*** Opening Given information ***

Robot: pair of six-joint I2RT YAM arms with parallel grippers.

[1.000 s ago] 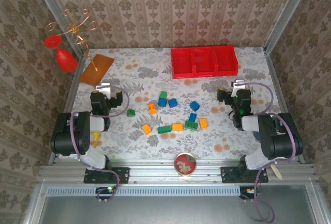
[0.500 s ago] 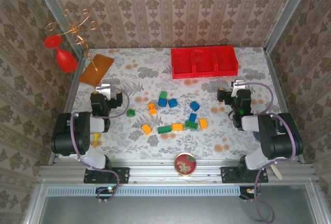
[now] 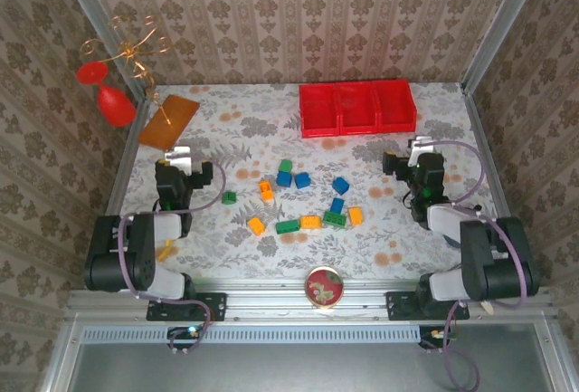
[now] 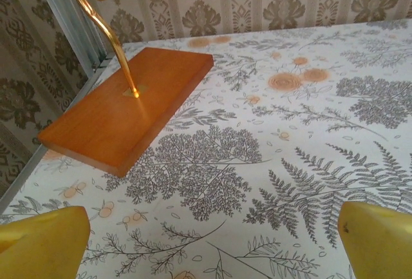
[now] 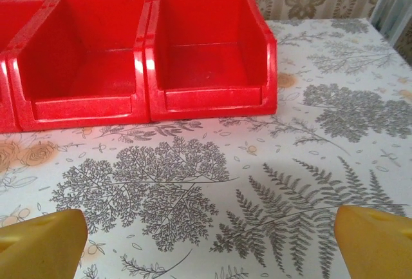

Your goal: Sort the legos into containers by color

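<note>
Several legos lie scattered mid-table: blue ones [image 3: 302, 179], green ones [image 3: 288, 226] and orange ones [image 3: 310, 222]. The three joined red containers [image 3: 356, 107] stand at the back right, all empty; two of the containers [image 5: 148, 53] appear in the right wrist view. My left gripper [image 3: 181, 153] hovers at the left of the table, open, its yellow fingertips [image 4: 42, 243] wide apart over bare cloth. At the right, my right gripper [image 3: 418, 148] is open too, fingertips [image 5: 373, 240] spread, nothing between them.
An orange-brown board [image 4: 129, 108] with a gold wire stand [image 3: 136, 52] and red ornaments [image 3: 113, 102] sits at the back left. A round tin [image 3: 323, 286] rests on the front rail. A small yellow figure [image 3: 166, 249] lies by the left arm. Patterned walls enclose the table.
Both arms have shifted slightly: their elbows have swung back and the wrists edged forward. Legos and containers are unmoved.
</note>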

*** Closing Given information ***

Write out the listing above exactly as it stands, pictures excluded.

■ Response
Robot: pair of six-joint I2RT YAM arms with parallel grippers.

[1.000 s ago] 
[0.500 s ago] 
[now] 
[now] 
[now] 

Your goal: Sort the legos into containers by color

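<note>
Several legos lie scattered mid-table: blue ones [image 3: 302, 179], green ones [image 3: 288, 226] and orange ones [image 3: 310, 222]. The three joined red containers [image 3: 356, 107] stand at the back right, all empty; two of the containers [image 5: 148, 53] appear in the right wrist view. My left gripper [image 3: 181, 153] hovers at the left of the table, open, its yellow fingertips [image 4: 42, 243] wide apart over bare cloth. At the right, my right gripper [image 3: 418, 148] is open too, fingertips [image 5: 373, 240] spread, nothing between them.
An orange-brown board [image 4: 129, 108] with a gold wire stand [image 3: 136, 52] and red ornaments [image 3: 113, 102] sits at the back left. A round tin [image 3: 323, 286] rests on the front rail. A small yellow figure [image 3: 166, 249] lies by the left arm. Patterned walls enclose the table.
Both arms have shifted slightly: their elbows have swung back and the wrists edged forward. Legos and containers are unmoved.
</note>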

This exercise requires no further work.